Aux côtés de cette palette, il y a de nouveaux arrivants qui laisseront leur marque dans une des compétitions les plus rudes. La 72e, qui se déroule du 14 au 25 mai, savoure son succès en étalant tout ce gotha cinématographique. Et la place du cinéma tunisien dans cette grande kermesse ? A l’instar des élèves moyens, il assure encore une présence dans les seconds rangs. Depuis 1970, il y a de cela 49 ans, le film « Une si simple histoire » d’Abdellatif Ben Ammar a décroché, par miracle, une place dans la compétition officielle de ce prestigieux festival. Auparavant, la première participation de la Tunisie à ce festival remonte à 1958 avec « Goha » du réalisateur français Jacques Barratier. Et depuis plus rien !
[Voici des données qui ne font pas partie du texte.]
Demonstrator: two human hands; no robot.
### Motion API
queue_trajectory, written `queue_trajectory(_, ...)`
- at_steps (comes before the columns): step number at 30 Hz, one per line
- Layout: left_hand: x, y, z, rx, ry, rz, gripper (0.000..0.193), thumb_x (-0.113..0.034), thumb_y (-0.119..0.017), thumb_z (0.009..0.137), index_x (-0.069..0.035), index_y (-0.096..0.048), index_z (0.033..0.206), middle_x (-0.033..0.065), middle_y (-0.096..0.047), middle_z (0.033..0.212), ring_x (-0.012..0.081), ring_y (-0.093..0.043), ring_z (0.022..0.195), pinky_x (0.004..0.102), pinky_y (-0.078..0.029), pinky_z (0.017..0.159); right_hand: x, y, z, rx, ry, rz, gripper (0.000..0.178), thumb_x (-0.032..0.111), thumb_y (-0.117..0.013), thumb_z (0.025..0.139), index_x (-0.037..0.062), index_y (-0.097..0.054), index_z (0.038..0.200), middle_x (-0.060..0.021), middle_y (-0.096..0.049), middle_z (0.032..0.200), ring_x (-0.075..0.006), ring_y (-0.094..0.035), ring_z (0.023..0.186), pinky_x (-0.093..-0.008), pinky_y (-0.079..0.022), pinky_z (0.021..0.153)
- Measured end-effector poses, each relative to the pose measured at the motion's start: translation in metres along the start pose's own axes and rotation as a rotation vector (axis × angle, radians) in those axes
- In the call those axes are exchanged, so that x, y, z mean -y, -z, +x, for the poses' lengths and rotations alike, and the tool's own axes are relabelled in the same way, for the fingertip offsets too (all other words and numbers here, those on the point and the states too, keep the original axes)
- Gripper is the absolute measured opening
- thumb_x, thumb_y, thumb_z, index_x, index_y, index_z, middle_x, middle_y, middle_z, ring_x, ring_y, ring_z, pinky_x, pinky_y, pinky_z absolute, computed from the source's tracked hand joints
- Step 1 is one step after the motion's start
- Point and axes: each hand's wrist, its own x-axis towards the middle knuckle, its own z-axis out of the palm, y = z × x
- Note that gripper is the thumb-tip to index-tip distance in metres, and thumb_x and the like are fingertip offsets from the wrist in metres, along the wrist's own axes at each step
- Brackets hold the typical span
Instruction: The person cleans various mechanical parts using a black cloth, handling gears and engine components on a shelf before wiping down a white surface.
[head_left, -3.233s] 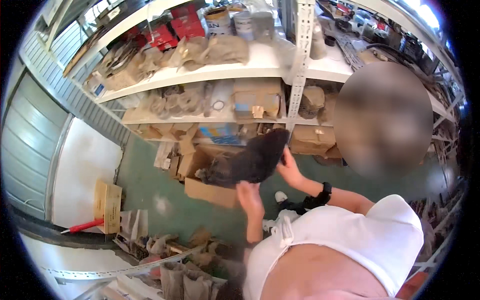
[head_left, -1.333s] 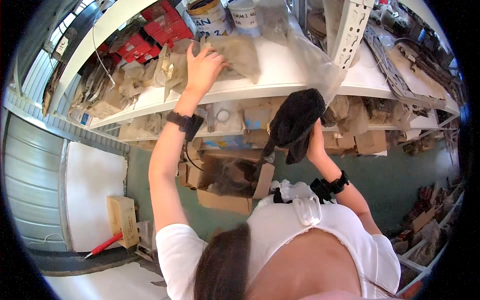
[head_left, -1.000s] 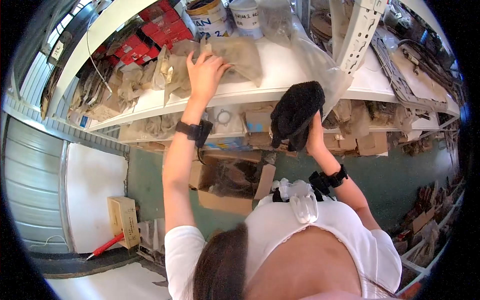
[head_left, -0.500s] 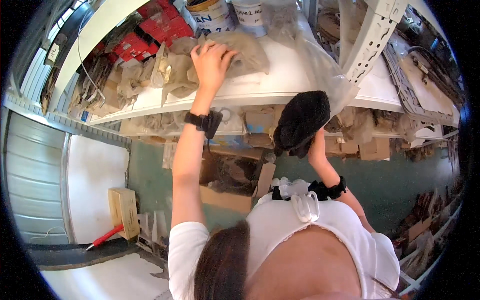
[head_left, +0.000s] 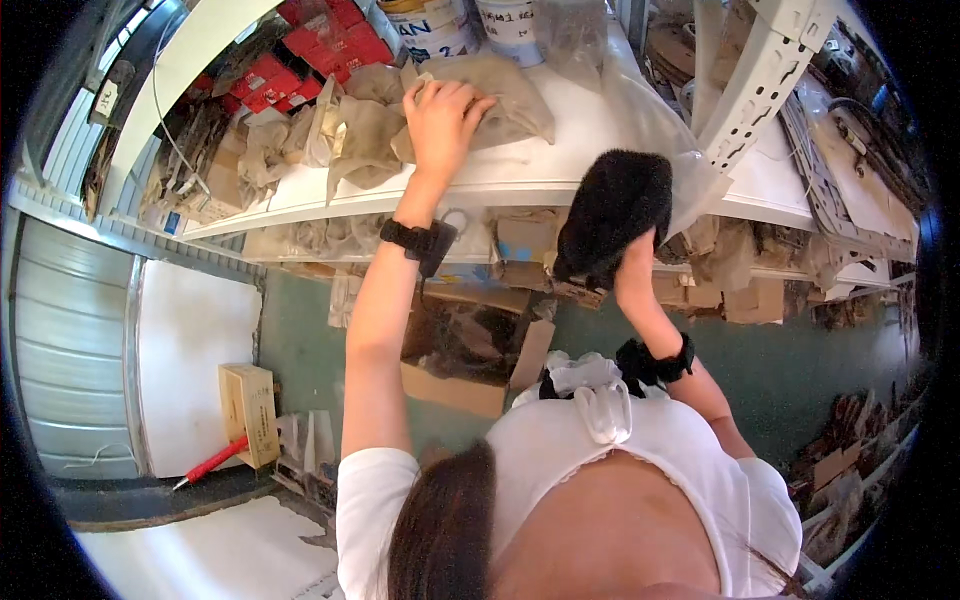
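Note:
My left hand [head_left: 440, 125] reaches over the upper shelf, its fingers bent onto a dusty, cloudy plastic bag [head_left: 510, 92] with the thumb apart from them. What the bag holds cannot be made out. My right hand [head_left: 637, 270] is at the shelf's front edge, closed on a fluffy black cloth [head_left: 618, 210]. Its fingers are mostly hidden by the cloth, which hangs in front of the white shelf edge beside a sheet of clear plastic [head_left: 690, 180]. More dusty plastic bags [head_left: 365, 140] lie left of my left hand.
Red boxes [head_left: 335, 45] and white buckets [head_left: 513, 30] stand at the back of the white shelf [head_left: 590, 120]. A perforated white post [head_left: 755, 95] rises at the right. Below are an open cardboard box [head_left: 455, 390] and, to the left, a small carton [head_left: 250, 415] with a red pen-shaped object [head_left: 215, 462].
The black cloth in my right hand has risen and turned slightly along the shelf edge. My left hand's fingers have drawn closer together on the bag. The whole view has shifted a little.

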Motion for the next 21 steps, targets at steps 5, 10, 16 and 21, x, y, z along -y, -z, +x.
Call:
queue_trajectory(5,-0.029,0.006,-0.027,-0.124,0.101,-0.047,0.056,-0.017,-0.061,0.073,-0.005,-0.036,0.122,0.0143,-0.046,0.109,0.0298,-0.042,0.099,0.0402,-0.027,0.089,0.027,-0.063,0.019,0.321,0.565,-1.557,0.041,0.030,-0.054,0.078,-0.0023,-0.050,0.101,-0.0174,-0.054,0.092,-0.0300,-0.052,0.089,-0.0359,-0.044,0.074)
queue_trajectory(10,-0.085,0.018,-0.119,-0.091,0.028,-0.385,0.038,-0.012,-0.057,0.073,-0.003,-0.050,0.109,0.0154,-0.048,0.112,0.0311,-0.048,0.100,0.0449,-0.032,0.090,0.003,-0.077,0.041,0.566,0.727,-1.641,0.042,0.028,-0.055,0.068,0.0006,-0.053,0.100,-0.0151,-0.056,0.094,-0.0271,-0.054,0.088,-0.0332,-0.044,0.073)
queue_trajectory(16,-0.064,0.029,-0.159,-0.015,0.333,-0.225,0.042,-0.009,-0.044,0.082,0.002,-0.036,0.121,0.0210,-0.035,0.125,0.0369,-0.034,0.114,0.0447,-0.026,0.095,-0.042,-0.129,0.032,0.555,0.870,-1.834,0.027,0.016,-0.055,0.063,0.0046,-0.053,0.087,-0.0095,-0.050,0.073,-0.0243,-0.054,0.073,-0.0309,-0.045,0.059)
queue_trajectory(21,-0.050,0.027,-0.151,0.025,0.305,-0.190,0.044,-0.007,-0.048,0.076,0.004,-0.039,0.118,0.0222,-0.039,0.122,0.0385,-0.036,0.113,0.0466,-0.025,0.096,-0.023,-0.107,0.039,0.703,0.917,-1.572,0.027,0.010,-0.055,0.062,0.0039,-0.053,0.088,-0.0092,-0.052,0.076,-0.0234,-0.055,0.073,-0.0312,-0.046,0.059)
La première division est pour les autres. Nos films se contenteront de la deuxième division pour utiliser un terme sportif, autrement dit les sections parallèles. C’est ou « Un Certain regard » ou « La Quinzaine des réalisateurs » qui sont d’excellents tremplins sans plus. Aucun cinéaste tunisien n’a pu franchir cette barre. Mais c’est déjà mieux que rien. Cette année, quelques films sont programmés dans les différentes sections du festival : « Tlamess » second long métrage d’Alaeddine Slim dans la « Quinzaine des réalisateurs », « Caméra d’Afrique », vieux documentaire réalisé en 1983 par Férid Boughedir dans la section Cannes classiques, et puis « Fouledh » documentaire de Mehdi Hemili et Abdallah Chamekh dans la catégorie la Fabrique cinéma du monde. Mais à quand le grand saut ?
A l’instar des années précédentes, un pavillon tunisien se tient au Village international Rivieira. Au programme plusieurs activités : Réunion du comité directeur et des coordinateurs du programme africain Sentoo, réunion périodique des membres de la Commission des centres de cinématographie arabes (Afic), conférence de presse du Festival du cinéma méditerranéen Manarat 2019, conférence de presse du Festival des journées cinématographiques de Carthage 2019 et conférence de presse du Festival du film tunisien 2019.
Les cinéastes franco-tunisiens relèvent le défi et assurent une fière présence comme Abdellatif Kechiche, Palme d’or en 2013 avec « La vie d’Adèle », qui participe à la compétition officielle avec son nouveau opus « Mektoub, my love : intermezzo », ainsi que l’actrice Hafsia Herzi avec son premier long métrage « Tu mérites un amour » dans la section la semaine de la critique qui concourt pour la Caméra d’or.